The IPCC report underscored that a global deal was essential for progress.

“A defining characteristic of the climate change issue is that most its sources are truly global. Even the biggest emitters are mostly affected by emissions from other countries rather than principally their own pollution.”

Equally, it found that action so far was inadequate.

The 2008-2012 Kyoto Protocol failed to limit the emissions of the world’s top two emitters, after the United States said it could not participate without binding limits on China, which escaped targets as a developing country.

In 2009, the global financial crisis intervened, deflecting countries from agreeing a Kyoto successor at a summit convened for that purpose.

In 2010, they agreed voluntary emissions targets through 2020, at a U.N. conference in Cancun, Mexico.

The pledges put atmospheric greenhouse gases on a trajectory which the IPCC deemed would miss the 2 degrees target, which was equivalent to less than 530 parts per million of greenhouse gases in  the atmosphere.

“The Cancun Pledges correspond to scenarios that explicitly delay mitigation through 2020. The Cancun Pledges are broadly consistent with scenarios reaching 550 parts per million.”

Policy attention is now on a U.N. summit in Paris next year, when countries are meant to agree ambitious targets to limit emissions after 2020.

Developing countries now have policies which covered a greater part of their greenhouse gas emissions than developed countries, the IPCC said, implying that the scope for disagreement over sharing costs may be falling.

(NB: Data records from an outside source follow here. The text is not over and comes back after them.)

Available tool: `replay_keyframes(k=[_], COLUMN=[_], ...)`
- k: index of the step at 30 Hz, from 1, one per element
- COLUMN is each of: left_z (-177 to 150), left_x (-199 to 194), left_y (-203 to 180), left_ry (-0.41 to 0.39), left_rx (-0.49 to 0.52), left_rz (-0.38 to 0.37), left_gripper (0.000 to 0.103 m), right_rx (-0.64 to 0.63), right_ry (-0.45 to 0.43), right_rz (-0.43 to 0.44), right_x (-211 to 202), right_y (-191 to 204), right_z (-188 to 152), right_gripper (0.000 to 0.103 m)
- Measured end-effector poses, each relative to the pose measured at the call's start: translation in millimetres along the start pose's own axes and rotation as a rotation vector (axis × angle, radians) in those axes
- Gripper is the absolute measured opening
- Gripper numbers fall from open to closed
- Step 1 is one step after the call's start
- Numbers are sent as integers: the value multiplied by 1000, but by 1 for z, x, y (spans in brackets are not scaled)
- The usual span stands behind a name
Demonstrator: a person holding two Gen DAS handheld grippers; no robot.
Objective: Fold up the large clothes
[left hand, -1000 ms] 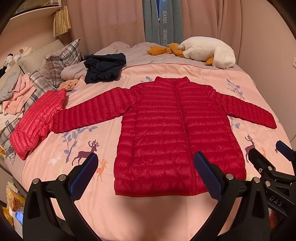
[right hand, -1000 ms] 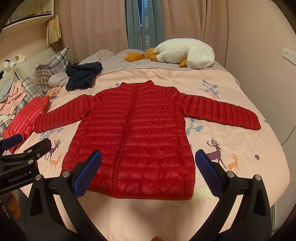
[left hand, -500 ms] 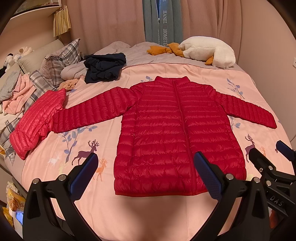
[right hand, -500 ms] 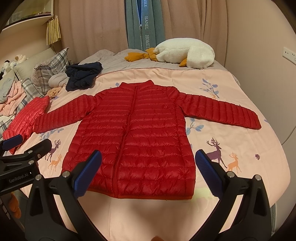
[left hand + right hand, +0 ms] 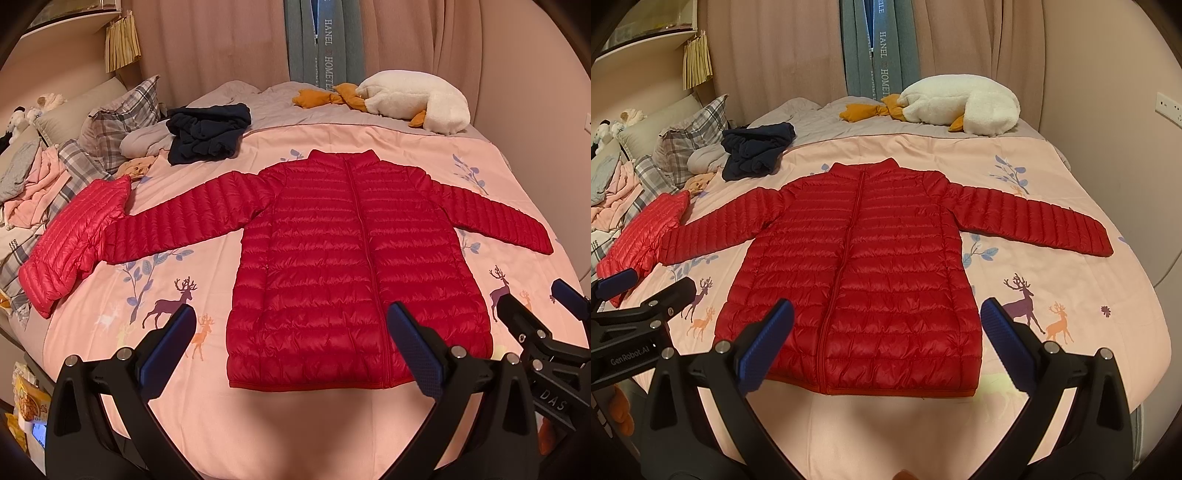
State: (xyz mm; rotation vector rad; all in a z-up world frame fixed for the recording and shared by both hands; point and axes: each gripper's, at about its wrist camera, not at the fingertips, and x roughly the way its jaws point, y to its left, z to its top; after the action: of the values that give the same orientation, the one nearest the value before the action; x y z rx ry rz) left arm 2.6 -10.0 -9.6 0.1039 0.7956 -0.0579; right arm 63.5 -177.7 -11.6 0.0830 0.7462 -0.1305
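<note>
Fingers (image 5: 631, 278) above "GenRobot.AI" label (image 5: 629, 356)

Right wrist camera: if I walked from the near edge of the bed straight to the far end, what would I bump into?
Right gripper → red puffer jacket → grey blanket → white goose plushie → curtains.
</note>
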Motion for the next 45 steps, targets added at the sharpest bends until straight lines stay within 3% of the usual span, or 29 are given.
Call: replay_keyframes(k=[2, 5, 8, 10, 14, 23, 26, 29, 34, 36, 45], left_z=[-1, -5, -10, -15, -27, -49, -52, -50, -53, -47, -24], left_x=[2, 14, 34, 56, 97, 194, 219, 243, 273, 278, 303], left_y=[1, 11, 33, 57, 105, 253, 295, 343, 403, 421, 448], left_ry=[4, 15, 38, 58, 42, 8, -2, -40, -104, -146, -177], left_rx=[-9, -64, -171, -306, -492, -923, -997, -1029, -1129, -1127, -1120], left_rz=[-12, -91, -273, -366, -360, -341, -307, -251, -322, -312, -257], left_gripper=[102, 102, 102, 102, 102, 102, 102, 102, 102, 102, 102], right_rx=[10, 96, 162, 203, 225, 203, 170, 142, 95, 76, 32], right_ry=[1, -8, -52, -56, -41, 45, 64, 84, 121, 122, 133], right_rz=[18, 194, 388, 512, 617, 664, 643, 618, 578, 558, 531], right_x=[1, -2, 2, 9, 25, 66, 75, 87, 103, 105, 118], right_y=[2, -4, -10, -9, 1, 17, 26, 33, 43, 47, 59], right_z=[-3, -7, -16, -23, -32, -24, -18, -13, -11, -9, -4], right_gripper=[101, 101, 101, 101, 101, 101, 101, 101, 101, 101, 101])
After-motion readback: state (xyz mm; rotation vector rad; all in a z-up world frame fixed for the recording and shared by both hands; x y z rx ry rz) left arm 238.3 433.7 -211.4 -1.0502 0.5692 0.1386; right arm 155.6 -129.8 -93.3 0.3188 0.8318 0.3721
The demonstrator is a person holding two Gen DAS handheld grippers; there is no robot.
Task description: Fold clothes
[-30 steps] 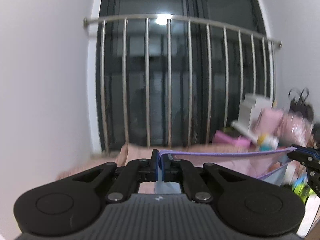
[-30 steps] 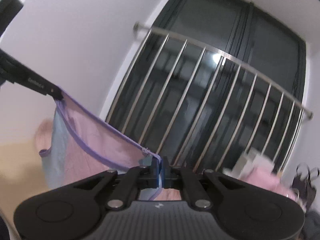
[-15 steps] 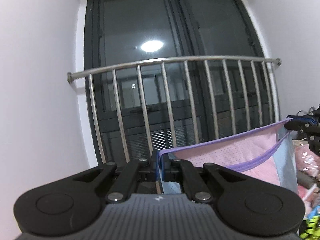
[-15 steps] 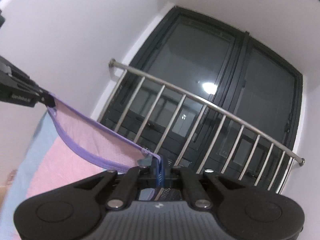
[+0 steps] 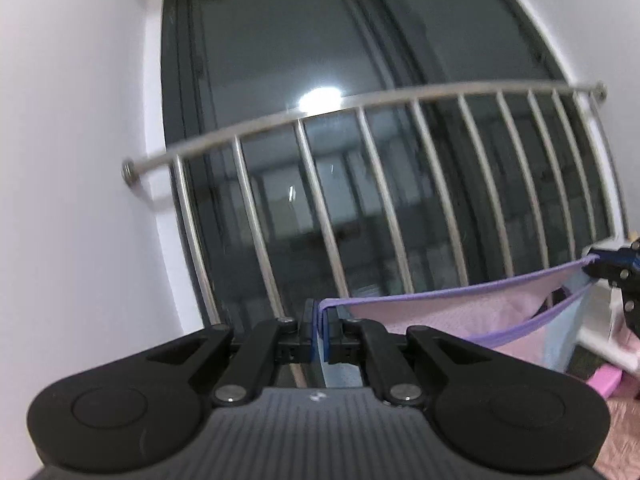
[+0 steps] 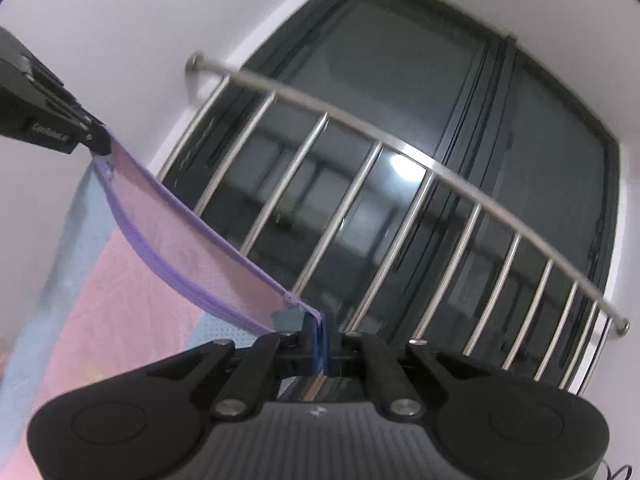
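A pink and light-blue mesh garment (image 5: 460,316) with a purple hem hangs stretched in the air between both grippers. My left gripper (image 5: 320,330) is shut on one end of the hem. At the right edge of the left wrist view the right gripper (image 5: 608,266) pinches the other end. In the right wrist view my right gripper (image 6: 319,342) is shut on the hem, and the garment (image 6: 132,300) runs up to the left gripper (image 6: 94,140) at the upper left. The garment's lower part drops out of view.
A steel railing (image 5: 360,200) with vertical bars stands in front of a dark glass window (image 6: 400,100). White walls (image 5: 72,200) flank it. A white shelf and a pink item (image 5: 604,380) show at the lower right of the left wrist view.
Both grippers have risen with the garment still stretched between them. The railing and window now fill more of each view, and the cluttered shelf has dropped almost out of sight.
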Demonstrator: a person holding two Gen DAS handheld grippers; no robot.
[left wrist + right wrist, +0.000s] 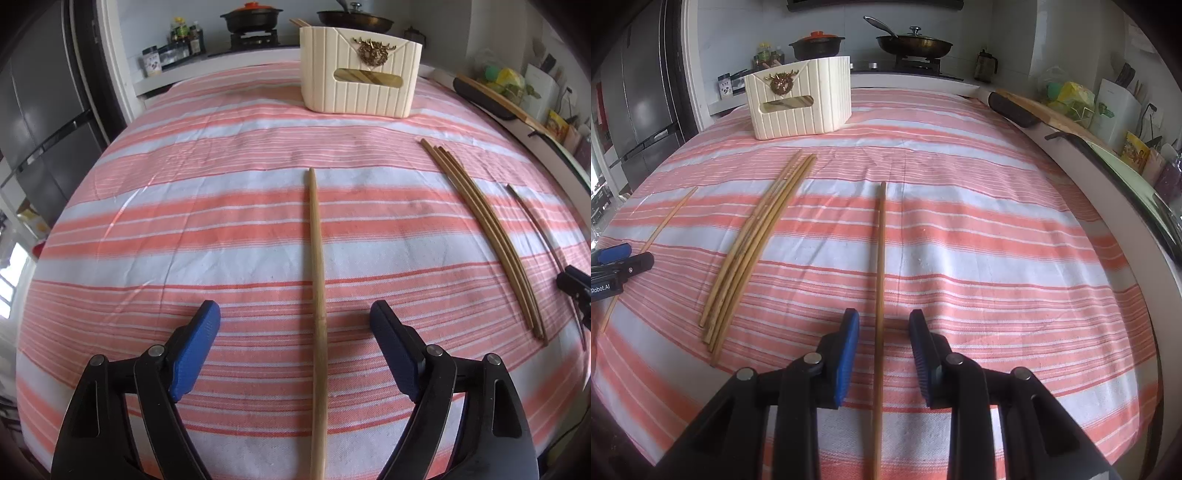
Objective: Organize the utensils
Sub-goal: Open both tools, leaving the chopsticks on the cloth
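Left claw [295, 314] stands apart astride one bamboo chopstick [317, 280], left of the bamboo chopstick bundle [491, 236]. Right claw [884, 321] stands apart astride another pale wooden chopstick [880, 280], right of that bundle.

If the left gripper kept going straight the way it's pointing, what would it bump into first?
Probably the striped cloth on the table, since the left gripper tilts downward. The single chopstick lies between its open jaws, untouched, so it would likely slide along that. The cream basket stands farther off.

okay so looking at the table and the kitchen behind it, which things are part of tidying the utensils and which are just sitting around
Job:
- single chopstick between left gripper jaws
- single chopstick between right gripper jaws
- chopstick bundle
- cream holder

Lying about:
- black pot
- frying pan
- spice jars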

Developing countries will have to make the biggest carbon cuts, given their economies were growing fastest, but rich countries would have to help cover the cost, the IPCC report said.

“Studies estimate that the financial transfers to ameliorate this asymmetry (between emissions cuts and historical responsibility) could be in the order of hundred billions of U.S. dollars per year before mid-century.”

“Depending on definitions and approaches, climate finance flows to developing countries are estimated to range from $39-120 billion per year during the period 2009 to 2012.”